In a complaint filed last week in county court, Farai Chigovanyika alleged that she had told supervisors at CC Testing Labs Inc., which runs California Cannabis Testing Labs, during the interview process that she has interstitial cystitis, which causes her to frequently urinate and suffer bladder pain.
Chigovanyika said that she informed her supervisors that she would need to take more frequent restroom breaks than others, but faced discrimination and harassment in the form of supervisors messaging her with questions asking where she was, and why she had stopped working.”

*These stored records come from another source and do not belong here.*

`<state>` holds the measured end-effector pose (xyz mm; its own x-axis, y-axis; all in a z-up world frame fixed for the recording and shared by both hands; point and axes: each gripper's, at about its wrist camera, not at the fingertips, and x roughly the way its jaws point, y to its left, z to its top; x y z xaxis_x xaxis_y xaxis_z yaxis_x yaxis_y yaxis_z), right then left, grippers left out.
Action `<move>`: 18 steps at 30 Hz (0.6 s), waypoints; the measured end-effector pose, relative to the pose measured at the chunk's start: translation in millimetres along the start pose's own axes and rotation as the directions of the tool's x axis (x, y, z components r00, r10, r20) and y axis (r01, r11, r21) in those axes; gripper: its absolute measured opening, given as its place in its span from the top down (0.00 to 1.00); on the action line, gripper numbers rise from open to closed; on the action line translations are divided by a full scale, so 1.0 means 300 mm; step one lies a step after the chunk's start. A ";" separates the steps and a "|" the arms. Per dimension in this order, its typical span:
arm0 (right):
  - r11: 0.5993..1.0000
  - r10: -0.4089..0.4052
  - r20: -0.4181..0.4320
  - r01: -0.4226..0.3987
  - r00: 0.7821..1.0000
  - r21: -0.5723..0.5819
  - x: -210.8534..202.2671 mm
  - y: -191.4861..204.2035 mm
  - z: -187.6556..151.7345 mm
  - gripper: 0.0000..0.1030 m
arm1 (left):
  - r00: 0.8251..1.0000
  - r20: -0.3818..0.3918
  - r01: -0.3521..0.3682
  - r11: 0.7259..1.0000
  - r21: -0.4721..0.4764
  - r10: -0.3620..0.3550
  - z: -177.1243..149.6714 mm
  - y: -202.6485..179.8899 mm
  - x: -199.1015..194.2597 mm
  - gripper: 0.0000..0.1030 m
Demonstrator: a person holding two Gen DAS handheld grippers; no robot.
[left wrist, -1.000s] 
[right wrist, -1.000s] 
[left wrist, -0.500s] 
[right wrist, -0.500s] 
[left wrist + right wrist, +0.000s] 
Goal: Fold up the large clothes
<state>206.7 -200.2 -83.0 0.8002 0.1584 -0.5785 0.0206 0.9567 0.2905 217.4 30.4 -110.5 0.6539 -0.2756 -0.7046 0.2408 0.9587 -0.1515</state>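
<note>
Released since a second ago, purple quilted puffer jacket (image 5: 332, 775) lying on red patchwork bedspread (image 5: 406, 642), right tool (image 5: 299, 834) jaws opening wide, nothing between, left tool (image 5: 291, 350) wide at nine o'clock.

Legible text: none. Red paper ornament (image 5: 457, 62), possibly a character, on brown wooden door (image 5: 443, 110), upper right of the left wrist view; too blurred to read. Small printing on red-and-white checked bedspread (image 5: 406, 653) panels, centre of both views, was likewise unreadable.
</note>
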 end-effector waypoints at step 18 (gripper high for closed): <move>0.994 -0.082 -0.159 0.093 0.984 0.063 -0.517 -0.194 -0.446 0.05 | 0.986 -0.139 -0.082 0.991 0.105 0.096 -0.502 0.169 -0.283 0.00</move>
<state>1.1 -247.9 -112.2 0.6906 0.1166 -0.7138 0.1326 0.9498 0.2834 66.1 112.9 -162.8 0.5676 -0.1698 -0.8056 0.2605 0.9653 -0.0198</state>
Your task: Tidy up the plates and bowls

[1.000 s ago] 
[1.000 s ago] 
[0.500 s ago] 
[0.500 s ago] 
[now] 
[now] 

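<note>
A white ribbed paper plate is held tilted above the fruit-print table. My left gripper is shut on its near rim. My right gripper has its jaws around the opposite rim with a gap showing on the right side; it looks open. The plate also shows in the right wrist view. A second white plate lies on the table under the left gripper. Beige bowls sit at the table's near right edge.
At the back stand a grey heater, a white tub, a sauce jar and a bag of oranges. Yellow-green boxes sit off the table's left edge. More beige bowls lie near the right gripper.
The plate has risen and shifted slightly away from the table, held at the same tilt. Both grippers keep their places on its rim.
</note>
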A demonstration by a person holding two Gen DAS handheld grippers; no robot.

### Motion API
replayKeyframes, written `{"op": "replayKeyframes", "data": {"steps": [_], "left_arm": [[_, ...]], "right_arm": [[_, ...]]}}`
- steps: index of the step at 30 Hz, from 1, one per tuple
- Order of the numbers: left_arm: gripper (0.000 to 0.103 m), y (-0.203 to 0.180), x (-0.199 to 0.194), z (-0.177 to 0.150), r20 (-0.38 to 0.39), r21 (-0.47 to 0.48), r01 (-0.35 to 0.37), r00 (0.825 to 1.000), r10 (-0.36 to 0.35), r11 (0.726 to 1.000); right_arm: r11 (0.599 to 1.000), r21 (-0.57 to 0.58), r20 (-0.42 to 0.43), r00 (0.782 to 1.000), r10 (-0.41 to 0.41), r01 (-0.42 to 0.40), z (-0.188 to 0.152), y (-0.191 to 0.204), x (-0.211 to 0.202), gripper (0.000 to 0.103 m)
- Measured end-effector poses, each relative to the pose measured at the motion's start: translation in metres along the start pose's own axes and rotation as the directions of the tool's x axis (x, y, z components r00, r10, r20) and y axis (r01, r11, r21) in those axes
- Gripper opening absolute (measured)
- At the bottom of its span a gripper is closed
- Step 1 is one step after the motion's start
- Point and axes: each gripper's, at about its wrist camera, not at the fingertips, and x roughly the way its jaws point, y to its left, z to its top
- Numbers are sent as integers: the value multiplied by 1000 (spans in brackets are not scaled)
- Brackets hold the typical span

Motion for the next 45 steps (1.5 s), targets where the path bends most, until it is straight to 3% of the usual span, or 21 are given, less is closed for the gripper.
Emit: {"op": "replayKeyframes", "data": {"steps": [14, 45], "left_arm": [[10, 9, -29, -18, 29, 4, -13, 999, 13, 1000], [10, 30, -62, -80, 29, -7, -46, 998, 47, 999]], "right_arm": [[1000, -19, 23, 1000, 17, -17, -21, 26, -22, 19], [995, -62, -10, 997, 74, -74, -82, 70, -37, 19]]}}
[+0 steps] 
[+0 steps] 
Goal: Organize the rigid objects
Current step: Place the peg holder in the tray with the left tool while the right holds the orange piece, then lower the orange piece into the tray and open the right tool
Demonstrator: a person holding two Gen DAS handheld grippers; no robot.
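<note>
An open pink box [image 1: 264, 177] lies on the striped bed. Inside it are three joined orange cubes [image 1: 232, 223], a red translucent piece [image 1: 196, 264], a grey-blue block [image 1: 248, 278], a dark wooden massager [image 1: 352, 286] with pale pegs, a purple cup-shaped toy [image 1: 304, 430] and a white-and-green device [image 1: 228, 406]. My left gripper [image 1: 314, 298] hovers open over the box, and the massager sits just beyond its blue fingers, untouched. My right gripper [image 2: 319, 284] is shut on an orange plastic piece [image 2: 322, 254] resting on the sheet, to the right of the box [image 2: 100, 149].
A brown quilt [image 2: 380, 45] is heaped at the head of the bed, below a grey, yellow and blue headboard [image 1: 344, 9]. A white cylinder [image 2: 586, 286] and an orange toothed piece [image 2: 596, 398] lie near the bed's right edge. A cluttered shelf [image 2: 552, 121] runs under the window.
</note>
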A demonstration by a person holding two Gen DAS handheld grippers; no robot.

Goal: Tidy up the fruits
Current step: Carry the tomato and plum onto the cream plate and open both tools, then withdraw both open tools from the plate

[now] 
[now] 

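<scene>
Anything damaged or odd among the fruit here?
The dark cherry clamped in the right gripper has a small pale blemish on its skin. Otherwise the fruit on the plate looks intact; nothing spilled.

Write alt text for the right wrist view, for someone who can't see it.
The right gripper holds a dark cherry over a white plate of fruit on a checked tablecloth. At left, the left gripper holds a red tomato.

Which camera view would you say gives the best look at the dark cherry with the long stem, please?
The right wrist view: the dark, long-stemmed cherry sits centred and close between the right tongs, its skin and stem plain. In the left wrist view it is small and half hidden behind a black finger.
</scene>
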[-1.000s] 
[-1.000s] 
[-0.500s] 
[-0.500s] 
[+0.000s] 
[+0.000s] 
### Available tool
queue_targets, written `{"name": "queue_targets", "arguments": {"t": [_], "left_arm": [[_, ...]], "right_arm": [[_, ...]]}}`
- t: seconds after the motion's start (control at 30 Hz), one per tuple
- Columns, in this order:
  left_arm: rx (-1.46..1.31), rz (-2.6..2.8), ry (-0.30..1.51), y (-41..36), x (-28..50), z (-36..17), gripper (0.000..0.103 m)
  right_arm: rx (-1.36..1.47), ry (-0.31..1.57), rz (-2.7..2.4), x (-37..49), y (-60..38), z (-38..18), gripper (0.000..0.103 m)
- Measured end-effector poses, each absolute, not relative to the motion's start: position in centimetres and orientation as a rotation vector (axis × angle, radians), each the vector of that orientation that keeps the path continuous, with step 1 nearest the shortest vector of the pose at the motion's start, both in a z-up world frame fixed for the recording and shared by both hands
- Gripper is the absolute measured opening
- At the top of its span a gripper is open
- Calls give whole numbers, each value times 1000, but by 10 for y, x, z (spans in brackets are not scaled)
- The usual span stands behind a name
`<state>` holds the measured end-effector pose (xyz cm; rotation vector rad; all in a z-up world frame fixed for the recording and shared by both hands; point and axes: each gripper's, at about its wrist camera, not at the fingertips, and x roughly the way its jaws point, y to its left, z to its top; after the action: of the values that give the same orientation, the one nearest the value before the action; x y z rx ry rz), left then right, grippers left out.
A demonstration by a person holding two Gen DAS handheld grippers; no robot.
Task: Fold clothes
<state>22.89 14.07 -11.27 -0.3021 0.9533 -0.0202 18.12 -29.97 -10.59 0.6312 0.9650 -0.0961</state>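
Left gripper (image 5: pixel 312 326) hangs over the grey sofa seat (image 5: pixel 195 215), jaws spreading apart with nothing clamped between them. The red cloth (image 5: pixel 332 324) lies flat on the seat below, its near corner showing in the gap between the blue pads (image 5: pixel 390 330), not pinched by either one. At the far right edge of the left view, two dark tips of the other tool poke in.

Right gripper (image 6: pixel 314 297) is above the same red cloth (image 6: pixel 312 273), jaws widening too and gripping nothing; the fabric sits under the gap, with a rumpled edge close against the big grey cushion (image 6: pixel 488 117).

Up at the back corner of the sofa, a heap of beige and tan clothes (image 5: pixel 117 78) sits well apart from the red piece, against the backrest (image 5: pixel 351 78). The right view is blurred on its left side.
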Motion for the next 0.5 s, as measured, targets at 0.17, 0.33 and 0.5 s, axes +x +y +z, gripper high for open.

#cannabisindustry – “A bankruptcy court’s recent denial of a debtor’s petition for bankruptcy relief on narrow grounds casts a long shadow on the viability of bankruptcy relief for those employed in the cannabis industry. Though confining the court’s holding to this debtor’s case, the court concluded that because the debtor engaged, and intended to continue engaging, in activities that violate the Federal Controlled Substances Act, the debtor could not objectively have filed for bankruptcy or proposed a plan of reorganization in good faith, as required by Federal bankruptcy law. While the Court noted the debtor’s warning that dismissing the case of “a ‘mere employee’ with no ownership interest in a marijuana business may lead to vast denials of bankruptcy relief for other debtors with employment or other relationships with cannabis-related activities,” the Court declined to extend its ruling beyond the facts before it.”